The process of the present invention also allows for the creation of a manufacturer's joint (the connection between one end of a blank with the other end when forming the blank into a box shape) that reduces the amount of bowing in a stack of blanks. Preferably, the manufacturer's joint adds no additional thickness to each blank. The process also allows for major and minor flap score lines that allow the plastic corrugated material boxes to return to an original straight position for use in conventional automated packaging lines. The process of the present invention also provides a plastic corrugated blank that can be converted into a box using conventional paper corrugated converting equipment.
The process confers a number of advantages over the prior art. For example, the resulting edge seals and score lines can be performed in a more controlled and, therefore, consistent process. This results in a more robust plastic corrugated box. Additionally, the plastic corrugated boxes prepared in this manner can be die cut and assembled on conventional paper corrugated converting equipment, including rotary die cutters, and can be processed at higher speeds. Also, the plastic corrugated boxes are able to return to their original shape as the score lines formed by the present invention will have “memory” that return major and minor flaps to straight after each use.
In one embodiment, the present invention provides a method for manufacturing a corrugated plastic blank that includes the steps of forming rounded edge seals on the perimeter edges of the blank, pre-sealing portions of the blank to form a plurality of areas in which major and minor flap slots, a glue tab, and a fourth side wall panel edge are desired, scoring the blank to form a plurality of flap hinges, and cutting the blank through the plurality of pre-sealed flap slots, glue tab and fourth side wall panel areas, leaving a sealed edge. The scoring is preferably performed by rotary ultrasonic reshaping of the corrugated structure in the score line.

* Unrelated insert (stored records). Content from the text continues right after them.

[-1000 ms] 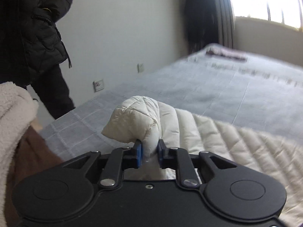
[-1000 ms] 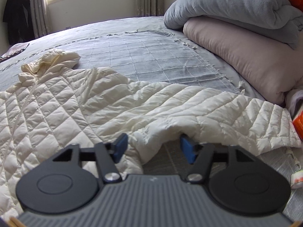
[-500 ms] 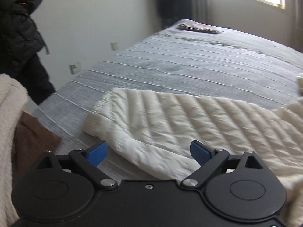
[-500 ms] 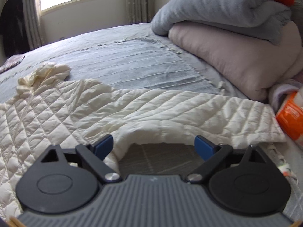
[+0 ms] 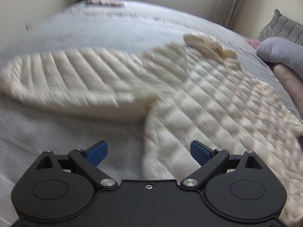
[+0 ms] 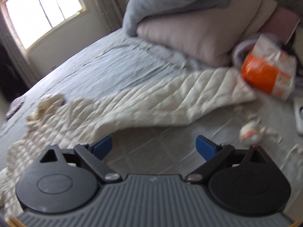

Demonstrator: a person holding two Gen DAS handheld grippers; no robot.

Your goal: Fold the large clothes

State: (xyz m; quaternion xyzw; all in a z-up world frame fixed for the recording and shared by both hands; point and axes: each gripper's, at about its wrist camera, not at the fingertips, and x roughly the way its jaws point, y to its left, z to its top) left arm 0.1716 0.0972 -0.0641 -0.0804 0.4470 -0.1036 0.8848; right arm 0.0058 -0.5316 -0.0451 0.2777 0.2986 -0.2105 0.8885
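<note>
A cream quilted jacket (image 5: 208, 98) lies spread flat on the grey bed (image 5: 56, 124). In the left wrist view its one sleeve (image 5: 72, 75) stretches left and its hood (image 5: 208, 43) lies at the far side. My left gripper (image 5: 148, 150) is open and empty, low over the jacket's near edge. In the right wrist view the jacket (image 6: 132, 106) lies ahead, with its other sleeve (image 6: 198, 92) reaching right. My right gripper (image 6: 154, 145) is open and empty over bare bedcover, just in front of the sleeve.
Folded grey and pink duvets (image 6: 189, 28) are stacked at the head of the bed. An orange and white packet (image 6: 269, 71) lies at the sleeve's end, with a small white ball (image 6: 250, 130) nearby. A window (image 6: 43, 11) is behind the bed.
My left gripper let go of the sleeve cuff, opened and swung right along the jacket. My right gripper opened wider and turned right toward the sleeve end.
</note>
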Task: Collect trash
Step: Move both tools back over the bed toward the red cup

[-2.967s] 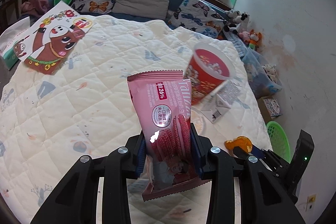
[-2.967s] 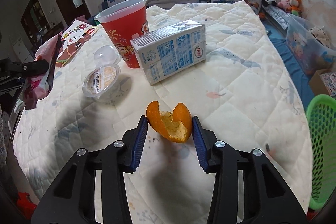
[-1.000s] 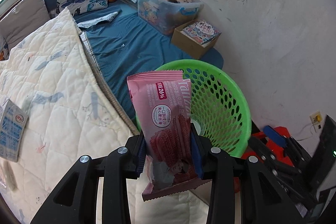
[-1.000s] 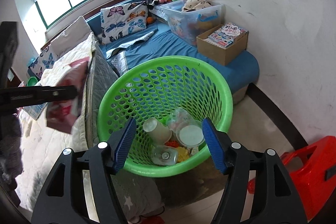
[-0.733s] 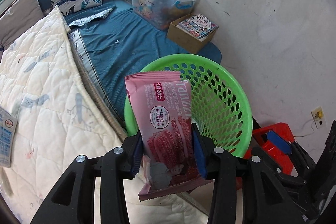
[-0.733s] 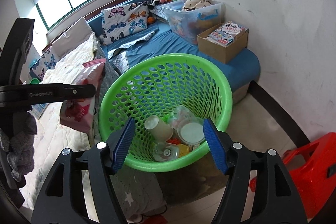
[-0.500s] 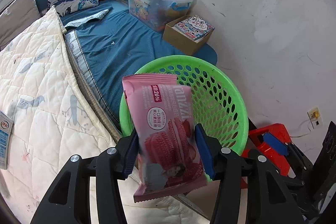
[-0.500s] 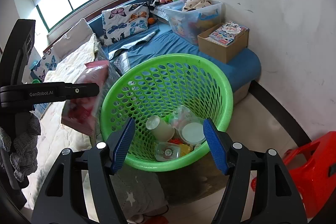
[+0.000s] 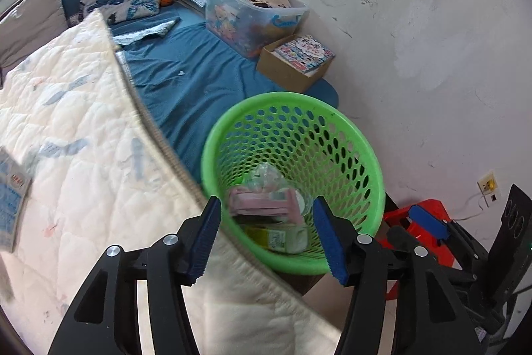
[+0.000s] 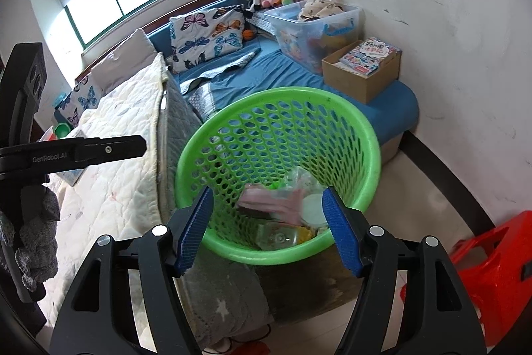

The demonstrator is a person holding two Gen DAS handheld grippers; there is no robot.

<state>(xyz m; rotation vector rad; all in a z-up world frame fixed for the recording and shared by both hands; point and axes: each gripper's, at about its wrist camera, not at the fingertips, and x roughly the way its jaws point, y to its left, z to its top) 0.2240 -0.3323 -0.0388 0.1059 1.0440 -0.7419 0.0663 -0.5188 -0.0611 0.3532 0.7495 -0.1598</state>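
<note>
One green basket (image 9: 365, 155) sits ahead of and below two grippers. One pink snack wrapper (image 9: 262, 200) lies inside it among other trash; a second ago the left gripper (image 9: 266, 242) pinched it above the rim. That gripper's jaws are opening, nothing between them. The right gripper (image 10: 266, 228) is spread, empty, as before.

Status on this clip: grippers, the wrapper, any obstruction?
Left gripper opening, nothing between the jaws. Right gripper open, empty. Pink wrapper lies in the green basket. Nothing blocking the basket.
</note>
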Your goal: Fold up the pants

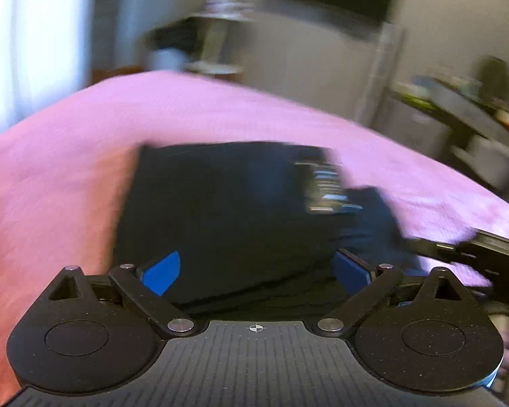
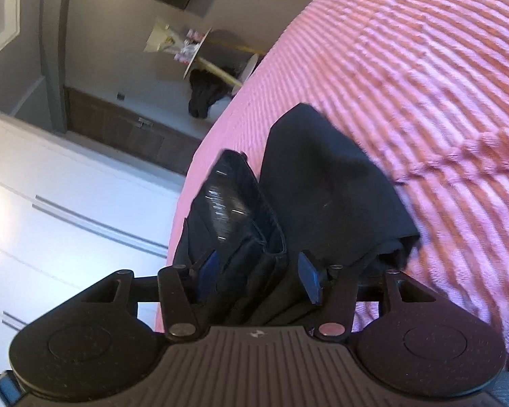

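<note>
Dark navy pants [image 1: 227, 203] lie folded in a block on the pink bedspread [image 1: 68, 156]. My left gripper [image 1: 256, 269] hovers just above their near edge with its blue pads [image 1: 163, 271] wide apart and empty. My right gripper [image 2: 258, 271] has its blue pads [image 2: 308, 281] on either side of a bunched fold of the pants [image 2: 325, 186] and holds it lifted off the bed. The right gripper's body also shows at the right edge of the left wrist view [image 1: 485, 254]. The left wrist view is motion-blurred.
The pink ribbed bedspread [image 2: 407, 68] fills most of both views. Beyond the bed's edge are white wardrobe doors [image 2: 51, 203], a small round side table [image 2: 200, 51] with items, and dark clutter on shelves [image 1: 458, 108] at right.
</note>
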A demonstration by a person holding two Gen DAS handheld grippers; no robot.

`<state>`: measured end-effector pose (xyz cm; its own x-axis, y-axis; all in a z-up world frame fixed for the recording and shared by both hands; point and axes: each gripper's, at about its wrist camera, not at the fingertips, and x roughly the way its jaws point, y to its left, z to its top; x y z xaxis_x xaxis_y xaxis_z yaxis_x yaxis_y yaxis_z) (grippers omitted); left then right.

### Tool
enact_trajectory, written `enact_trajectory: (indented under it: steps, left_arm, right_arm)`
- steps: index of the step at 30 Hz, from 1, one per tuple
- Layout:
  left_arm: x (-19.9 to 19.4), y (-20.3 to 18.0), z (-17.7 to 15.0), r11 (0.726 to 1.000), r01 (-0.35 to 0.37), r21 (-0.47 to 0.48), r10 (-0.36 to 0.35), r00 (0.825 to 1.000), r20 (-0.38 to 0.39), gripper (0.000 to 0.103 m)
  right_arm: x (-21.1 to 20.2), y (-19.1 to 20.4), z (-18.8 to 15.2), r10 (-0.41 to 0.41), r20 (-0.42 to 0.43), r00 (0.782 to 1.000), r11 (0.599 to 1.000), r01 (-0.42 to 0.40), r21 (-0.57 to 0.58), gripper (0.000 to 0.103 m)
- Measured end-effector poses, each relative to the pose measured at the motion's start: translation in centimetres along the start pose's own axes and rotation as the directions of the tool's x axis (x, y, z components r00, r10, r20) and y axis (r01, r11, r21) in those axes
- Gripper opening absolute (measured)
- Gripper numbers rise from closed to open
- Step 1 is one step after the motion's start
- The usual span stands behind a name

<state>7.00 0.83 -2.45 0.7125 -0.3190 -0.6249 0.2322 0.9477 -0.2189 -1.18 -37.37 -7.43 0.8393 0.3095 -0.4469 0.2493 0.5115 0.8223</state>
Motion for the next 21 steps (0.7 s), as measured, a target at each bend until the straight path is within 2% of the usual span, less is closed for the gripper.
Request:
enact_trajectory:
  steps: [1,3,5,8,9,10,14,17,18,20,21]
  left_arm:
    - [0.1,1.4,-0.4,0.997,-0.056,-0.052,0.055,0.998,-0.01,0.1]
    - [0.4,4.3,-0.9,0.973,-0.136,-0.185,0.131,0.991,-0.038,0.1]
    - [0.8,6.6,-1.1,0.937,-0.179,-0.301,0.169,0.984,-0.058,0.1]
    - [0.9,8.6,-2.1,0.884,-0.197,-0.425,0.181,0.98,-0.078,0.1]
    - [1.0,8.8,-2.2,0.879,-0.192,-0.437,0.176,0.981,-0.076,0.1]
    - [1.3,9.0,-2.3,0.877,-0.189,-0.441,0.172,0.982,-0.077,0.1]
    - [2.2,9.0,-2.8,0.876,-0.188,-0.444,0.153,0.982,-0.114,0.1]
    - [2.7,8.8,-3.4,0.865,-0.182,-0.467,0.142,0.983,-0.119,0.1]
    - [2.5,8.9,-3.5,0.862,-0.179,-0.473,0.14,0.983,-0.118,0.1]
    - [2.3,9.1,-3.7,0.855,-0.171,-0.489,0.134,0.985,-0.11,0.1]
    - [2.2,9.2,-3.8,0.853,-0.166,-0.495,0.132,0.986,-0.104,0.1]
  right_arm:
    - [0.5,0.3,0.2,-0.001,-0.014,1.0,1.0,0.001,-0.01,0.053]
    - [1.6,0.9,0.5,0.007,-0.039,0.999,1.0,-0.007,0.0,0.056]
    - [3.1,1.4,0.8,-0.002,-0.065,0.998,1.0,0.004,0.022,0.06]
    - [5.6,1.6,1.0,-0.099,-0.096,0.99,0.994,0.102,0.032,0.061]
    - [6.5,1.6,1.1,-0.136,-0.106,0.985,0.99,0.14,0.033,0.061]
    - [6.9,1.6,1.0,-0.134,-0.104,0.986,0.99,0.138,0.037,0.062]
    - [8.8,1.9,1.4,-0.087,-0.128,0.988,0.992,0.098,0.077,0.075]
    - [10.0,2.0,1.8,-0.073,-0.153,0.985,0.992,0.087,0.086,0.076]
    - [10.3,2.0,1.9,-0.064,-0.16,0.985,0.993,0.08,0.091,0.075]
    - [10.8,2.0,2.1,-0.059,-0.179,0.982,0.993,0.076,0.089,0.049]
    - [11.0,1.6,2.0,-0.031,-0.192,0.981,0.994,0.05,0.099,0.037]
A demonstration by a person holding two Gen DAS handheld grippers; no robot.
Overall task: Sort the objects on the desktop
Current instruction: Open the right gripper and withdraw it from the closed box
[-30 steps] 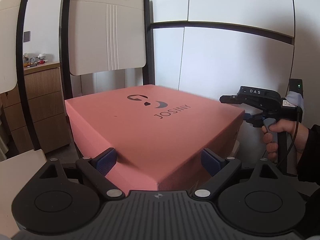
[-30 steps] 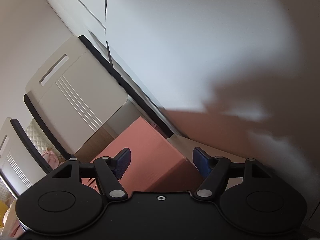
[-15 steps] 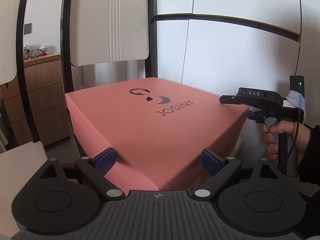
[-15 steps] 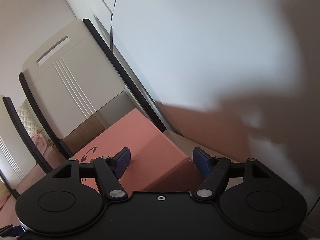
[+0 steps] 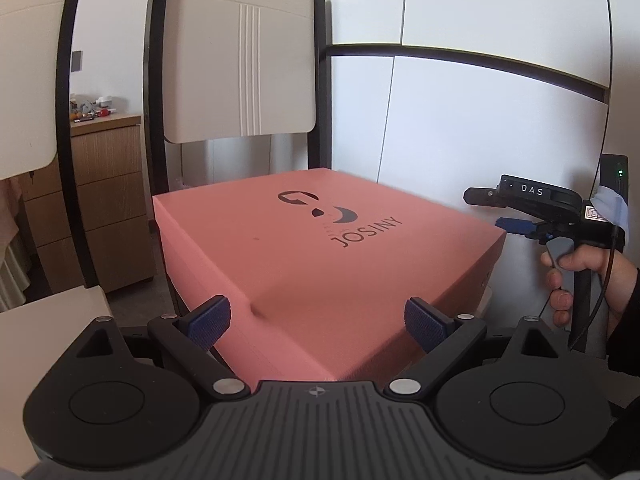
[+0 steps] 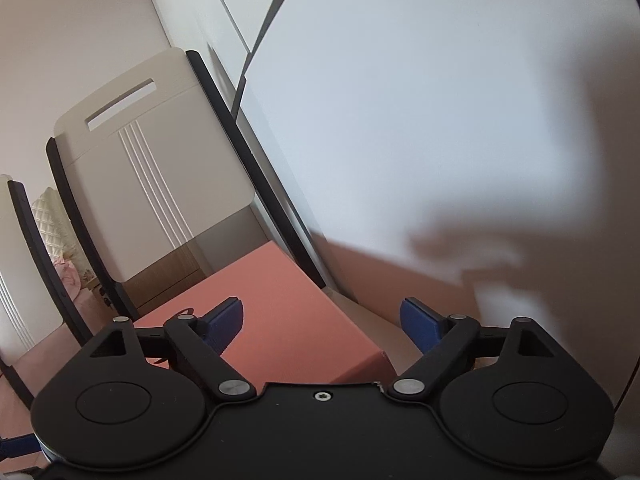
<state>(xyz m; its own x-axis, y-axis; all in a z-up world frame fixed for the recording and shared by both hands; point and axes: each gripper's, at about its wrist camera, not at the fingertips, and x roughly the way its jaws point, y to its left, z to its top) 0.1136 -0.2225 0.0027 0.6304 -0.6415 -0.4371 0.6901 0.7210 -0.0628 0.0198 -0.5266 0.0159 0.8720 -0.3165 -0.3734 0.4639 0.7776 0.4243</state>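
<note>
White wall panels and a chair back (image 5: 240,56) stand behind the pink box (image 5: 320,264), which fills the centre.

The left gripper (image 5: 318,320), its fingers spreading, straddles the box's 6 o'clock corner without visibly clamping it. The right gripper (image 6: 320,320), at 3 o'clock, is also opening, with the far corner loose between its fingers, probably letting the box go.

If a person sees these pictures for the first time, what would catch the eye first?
Surely the large salmon-pink cardboard box printed JOSINY, resting on a chair seat in the middle. Behind it rises the cream chair back with black frame. At the box's right edge the right tool, in a hand, is opening without gripping it.
</note>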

The blank includes fold and/or score lines defining a pair of opposing side wall panels and a pair of opposing end wall panels. The blank also includes bottom and possibly top flaps extending from the pair of opposing side walls, and bottom and possibly top flaps extending from the pair of opposing end walls. The blank further includes rounded seals along the perimeter edges of the blank, and a plurality of flap slots sealed along their edges.
In accordance with one embodiment of the invention, a plastic corrugated box which can be reused in box converting machinery is disclosed. The plastic corrugated box comprises at least a first side wall panel having a top portion and a bottom portion and a first bottom flap connected to the bottom portion of the first side wall panel by a first ultrasonically formed score line. It has been found that ultrasonically forming the score line of a plastic corrugated box reshapes the structure of the plastic in that area. The reshaped structure allows for folding the flap about the score line when forming a box, and provides sufficient memory to return the flap to a straight position (i.e., coplanar or aligned with the plane of the side wall panel) after use. This enables the corrugated box to be collapsed and then (along with a stack of other similar boxes) reformed into a box in a box converting apparatus. Such apparatuses require the flaps to be straight and coplanar or aligned with the side wall panels.
The first bottom flap can be formed to include a smooth sealed lower edge. For a Half Slotted Container box style, the first side wall panel can be formed to include a smooth sealed upper edge.
The plastic corrugated box can further comprise a second side wall panel having a top portion and a bottom portion connected to the first side wall panel by a first fold line, a third side wall panel having a top portion and a bottom portion connected to the second side wall panel by a second fold line and a fourth side wall panel having a top portion and a bottom portion connected to the third side wall panel by a third fold line and to the first side wall panel by a manufacturer's joint. Similarly, the box can include a second bottom flap connected to the bottom portion of the second side wall panel by a second ultrasonically formed score line, a third bottom flap connected to the bottom portion of the third side wall panel by a third ultrasonically formed score line and a fourth bottom flap connected to the bottom portion of the fourth side wall panel by a fourth ultrasonically formed score line.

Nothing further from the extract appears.